Despite his work, Prof. Fels said consumer awareness of the loyalty tax appeared to be low.
The Emergency Services Legacy Monitor’s final survey, obtained by The Sydney Morning Herald and The Age, proved the economic sense in shopping around for home insurance. It reported:
- In Hornsby, NSW, for example, policyholders who switch from the most expensive premium to the average premium could save $470 a year, while those who switch from the highest to the lowest price quoted would save about $1200 a year.
- On average, the most expensive home insurance policy at each location tested is more than twice the price of the cheapest policy. In Hinton, NSW, the most expensive premium is more than six times the price of the cheapest available.
- CommInsure, QBE, NRMA and OnePath were consistently the most expensive insurers in the 11 postcodes tested in March, while Youi, Westpac, Woolies and Allianz were consistently the cheapest.
Loyalty is not rewarded in the insurance sector, Prof. Fels said.
“Discounting to win new customers is not fair if the costs of that discount are not passed on to longstanding customers. It discriminates against people who do not or cannot easily switch to another supplier. Vulnerable consumers – elderly consumers, those on low incomes, low education, or those with a disability – are disproportionately affected.”
Prof. Fels said many consumers had likely been unaware they were paying more each year for their premiums until he was able to introduce a requirement that insurers display last year’s premium on the renewal notices to policyholders. That is now a nationwide practice and the information makes it more likely consumers will query any annual increase.
“If you are not happy with the increase, or the explanation for it, you should shop around and reassess your options,” said Prof. Fels.
“You will need to get a couple of quotes. Our research shows major variations in insurance quotes for identical homes with identical risks. Every quarter we seek quotes for a specified home with identical risk, and the highest quotes are up to 2.7 times that of the cheapest.”
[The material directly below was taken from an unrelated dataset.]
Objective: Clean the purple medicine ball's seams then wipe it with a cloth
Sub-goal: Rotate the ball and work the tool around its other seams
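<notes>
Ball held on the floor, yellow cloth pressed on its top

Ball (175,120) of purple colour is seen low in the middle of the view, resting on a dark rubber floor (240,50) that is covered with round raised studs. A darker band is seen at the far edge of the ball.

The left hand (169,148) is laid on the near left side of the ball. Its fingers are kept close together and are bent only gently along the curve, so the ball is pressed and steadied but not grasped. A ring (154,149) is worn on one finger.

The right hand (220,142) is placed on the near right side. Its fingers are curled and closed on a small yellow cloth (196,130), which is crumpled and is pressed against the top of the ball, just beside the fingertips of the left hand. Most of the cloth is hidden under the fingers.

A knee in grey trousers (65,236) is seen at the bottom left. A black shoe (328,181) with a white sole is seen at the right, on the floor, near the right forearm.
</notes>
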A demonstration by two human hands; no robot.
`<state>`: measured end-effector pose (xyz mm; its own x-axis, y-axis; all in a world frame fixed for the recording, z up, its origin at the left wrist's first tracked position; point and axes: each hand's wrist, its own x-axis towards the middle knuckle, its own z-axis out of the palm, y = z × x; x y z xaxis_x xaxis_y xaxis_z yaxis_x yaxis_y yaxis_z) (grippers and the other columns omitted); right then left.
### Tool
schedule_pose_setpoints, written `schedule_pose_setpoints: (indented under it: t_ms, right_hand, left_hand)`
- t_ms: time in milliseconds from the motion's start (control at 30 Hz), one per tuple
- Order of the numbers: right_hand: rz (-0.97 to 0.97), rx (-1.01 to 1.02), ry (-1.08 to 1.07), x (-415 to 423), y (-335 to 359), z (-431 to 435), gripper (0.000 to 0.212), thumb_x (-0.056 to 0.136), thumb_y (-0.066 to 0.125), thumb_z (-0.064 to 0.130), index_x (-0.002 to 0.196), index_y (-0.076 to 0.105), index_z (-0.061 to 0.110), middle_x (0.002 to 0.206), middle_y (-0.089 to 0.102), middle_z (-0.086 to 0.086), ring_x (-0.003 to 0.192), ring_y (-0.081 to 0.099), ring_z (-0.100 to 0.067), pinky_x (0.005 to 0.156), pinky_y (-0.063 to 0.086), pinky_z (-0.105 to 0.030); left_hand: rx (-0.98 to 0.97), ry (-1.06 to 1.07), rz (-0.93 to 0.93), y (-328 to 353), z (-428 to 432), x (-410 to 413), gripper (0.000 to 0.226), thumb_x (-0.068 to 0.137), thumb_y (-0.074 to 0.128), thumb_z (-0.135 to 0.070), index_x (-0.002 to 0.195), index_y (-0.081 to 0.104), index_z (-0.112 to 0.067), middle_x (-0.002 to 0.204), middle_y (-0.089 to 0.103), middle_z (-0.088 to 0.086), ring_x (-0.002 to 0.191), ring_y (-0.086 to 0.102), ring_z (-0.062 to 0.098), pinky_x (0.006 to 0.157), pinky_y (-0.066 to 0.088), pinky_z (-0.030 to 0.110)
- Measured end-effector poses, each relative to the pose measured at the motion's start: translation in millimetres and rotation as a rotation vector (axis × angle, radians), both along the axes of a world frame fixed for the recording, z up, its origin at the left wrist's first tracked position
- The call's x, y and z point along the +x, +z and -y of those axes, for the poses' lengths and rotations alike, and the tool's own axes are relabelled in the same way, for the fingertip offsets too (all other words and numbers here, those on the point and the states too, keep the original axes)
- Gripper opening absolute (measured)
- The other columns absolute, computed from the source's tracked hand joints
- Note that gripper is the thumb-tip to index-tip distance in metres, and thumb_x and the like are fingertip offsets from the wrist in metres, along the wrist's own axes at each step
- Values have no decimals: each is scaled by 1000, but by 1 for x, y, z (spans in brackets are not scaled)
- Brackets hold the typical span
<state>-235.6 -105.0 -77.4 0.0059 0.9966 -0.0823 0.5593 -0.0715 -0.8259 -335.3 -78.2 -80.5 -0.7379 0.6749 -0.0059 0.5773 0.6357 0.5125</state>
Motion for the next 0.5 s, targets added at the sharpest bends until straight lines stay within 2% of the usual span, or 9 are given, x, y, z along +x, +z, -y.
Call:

Prof. Fels said that despite the work of his monitoring team, more had to be done. While there were lots of brands to choose from, the market was highly concentrated and not particularly competitive. Like the banking industry, there were just four major players, he said.
The larger problem, however, was on the demand side. “Consumers are generally not well informed. The complexity of products and the large amount of fine print in contracts makes it hard for customers to tell if they are getting a fair deal. Once they’ve made a choice, most will not think about switching, because it’s time-consuming, costly and inconvenient.”
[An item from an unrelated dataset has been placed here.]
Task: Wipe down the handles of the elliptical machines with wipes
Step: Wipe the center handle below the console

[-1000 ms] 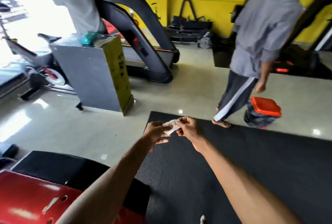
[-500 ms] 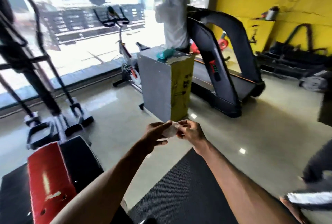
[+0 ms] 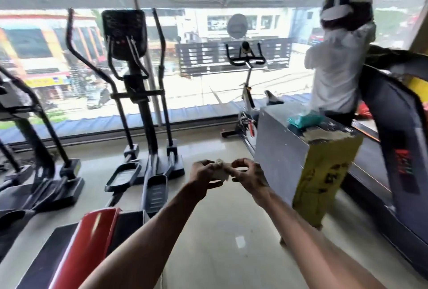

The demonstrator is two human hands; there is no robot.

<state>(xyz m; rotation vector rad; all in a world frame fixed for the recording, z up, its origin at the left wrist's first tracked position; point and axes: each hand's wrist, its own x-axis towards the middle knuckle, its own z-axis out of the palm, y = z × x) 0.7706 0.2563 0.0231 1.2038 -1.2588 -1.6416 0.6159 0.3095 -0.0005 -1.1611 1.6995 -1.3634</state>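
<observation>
A small white wipe (image 3: 221, 171) is stretched between my two hands at chest height in the middle of the view. My left hand (image 3: 205, 173) pinches its left side and my right hand (image 3: 249, 173) pinches its right side. A black elliptical machine (image 3: 136, 94) stands ahead to the left by the window, its long curved handles (image 3: 76, 54) rising beside a dark console (image 3: 124, 31). A second elliptical (image 3: 34, 126) shows partly at the far left. A teal wipe packet (image 3: 304, 120) lies on a grey box (image 3: 282, 156) to the right.
A person in a white shirt (image 3: 335, 75) stands behind the grey and yellow box, next to a black treadmill (image 3: 398, 149). A spin bike (image 3: 247, 94) is by the window. A red and black bench (image 3: 88, 242) sits low at my left.
The view has swung left and up from the black mat and a walking person to the window and the ellipticals. Both hands kept hold of the wipe throughout.
</observation>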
In other insurance news, new research from MetLife found one in four Australians, or 28 per cent, had investigated life insurance since the outbreak of COVID-19.
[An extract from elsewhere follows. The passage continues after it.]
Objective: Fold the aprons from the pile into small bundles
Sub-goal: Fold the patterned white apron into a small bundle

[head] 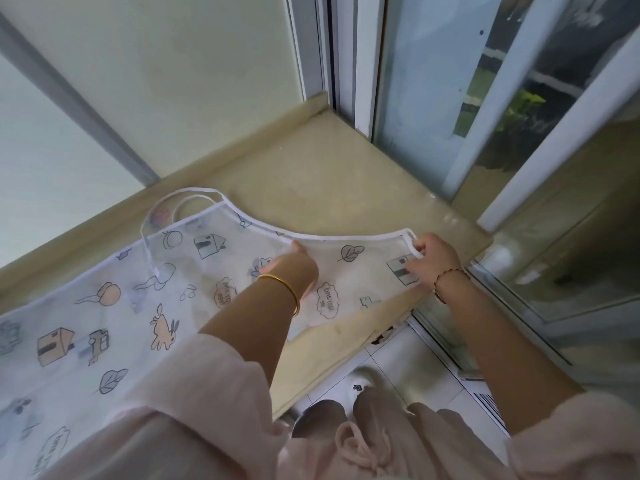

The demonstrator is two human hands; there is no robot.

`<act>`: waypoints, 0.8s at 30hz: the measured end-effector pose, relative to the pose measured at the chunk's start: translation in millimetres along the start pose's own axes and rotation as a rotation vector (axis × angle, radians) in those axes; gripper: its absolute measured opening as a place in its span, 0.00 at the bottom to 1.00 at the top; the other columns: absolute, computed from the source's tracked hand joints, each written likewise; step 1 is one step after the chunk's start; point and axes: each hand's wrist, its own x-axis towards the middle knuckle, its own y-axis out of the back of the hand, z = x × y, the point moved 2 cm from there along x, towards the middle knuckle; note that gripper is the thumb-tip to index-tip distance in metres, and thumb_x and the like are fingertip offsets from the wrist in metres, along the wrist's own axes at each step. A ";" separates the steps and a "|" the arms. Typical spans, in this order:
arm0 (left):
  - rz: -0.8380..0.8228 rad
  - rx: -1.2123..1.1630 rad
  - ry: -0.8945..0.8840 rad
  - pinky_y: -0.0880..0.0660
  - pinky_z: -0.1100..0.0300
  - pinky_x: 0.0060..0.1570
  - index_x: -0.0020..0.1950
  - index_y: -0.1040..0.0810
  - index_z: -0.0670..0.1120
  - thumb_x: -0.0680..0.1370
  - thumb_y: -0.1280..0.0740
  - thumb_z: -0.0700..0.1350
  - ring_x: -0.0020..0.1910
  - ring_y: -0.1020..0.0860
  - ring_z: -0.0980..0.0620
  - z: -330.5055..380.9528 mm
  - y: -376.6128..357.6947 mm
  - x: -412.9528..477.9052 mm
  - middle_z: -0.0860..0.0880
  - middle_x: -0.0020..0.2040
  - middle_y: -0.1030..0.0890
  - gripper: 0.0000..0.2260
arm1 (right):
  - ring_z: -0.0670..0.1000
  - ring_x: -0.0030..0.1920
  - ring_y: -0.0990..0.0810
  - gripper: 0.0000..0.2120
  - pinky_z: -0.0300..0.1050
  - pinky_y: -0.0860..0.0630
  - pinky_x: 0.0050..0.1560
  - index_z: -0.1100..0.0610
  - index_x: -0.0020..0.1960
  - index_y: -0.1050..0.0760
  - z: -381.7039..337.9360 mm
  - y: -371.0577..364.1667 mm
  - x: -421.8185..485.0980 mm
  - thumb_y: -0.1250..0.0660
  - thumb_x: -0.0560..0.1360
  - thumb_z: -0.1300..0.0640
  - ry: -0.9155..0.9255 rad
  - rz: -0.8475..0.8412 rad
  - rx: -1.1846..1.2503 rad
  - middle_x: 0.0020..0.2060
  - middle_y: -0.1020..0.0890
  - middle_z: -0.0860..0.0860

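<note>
Two outstretched hands (293, 268) (434, 259) on apron (114, 317)

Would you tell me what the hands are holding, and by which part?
The right hand pinches the apron by its white corner tie; the left hand only presses on it.

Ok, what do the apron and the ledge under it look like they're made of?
The apron looks like thin, translucent plastic film or coated fabric: the beige beneath shows through its printed cartoons. Its white trim seems to be woven tape. The ledge looks like polished stone or tile, judging by its glossy reflections.
</note>
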 end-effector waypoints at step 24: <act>0.325 0.256 -0.348 0.31 0.55 0.44 0.64 0.32 0.43 0.78 0.37 0.38 0.57 0.25 0.43 3.7 35.4 40.2 0.45 0.59 0.28 0.15 | 0.54 0.57 0.30 0.14 0.48 0.33 0.54 0.55 0.60 0.31 -84.7 -61.7 18.8 0.36 0.75 0.55 0.550 -0.078 -0.808 0.56 0.28 0.52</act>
The report said consumers were also actively thinking about their superannuation, with two-thirds (66 per cent) still wanting to hear from their fund about their investments and what they could do to protect their super.
MetLife Australia group insurance chief James Carey said the spike in interest was understandable given the ongoing stress caused by COVID-19.
“Our research found that half of Australians claim COVID-19 has had a negative impact on their personal finances,” Mr Carey said.
“Although the number of people reporting a ‘very negative’ impact has eased since March, there is still a lot of uncertainty when it comes to job security and financial wellbeing.”
He said that while it was encouraging to see so many Australians take active steps to secure their financial situation, the increase in inquiries suggested many consumers did not fully understand what was and wasn’t covered by different insurance products.
This was an important opportunity for financial providers to educate consumers to ensure they had the right protection for their situation, he said.
Do you reassess your assorted insurance premiums each year? Do you know if you are being penalised for being a loyal customer?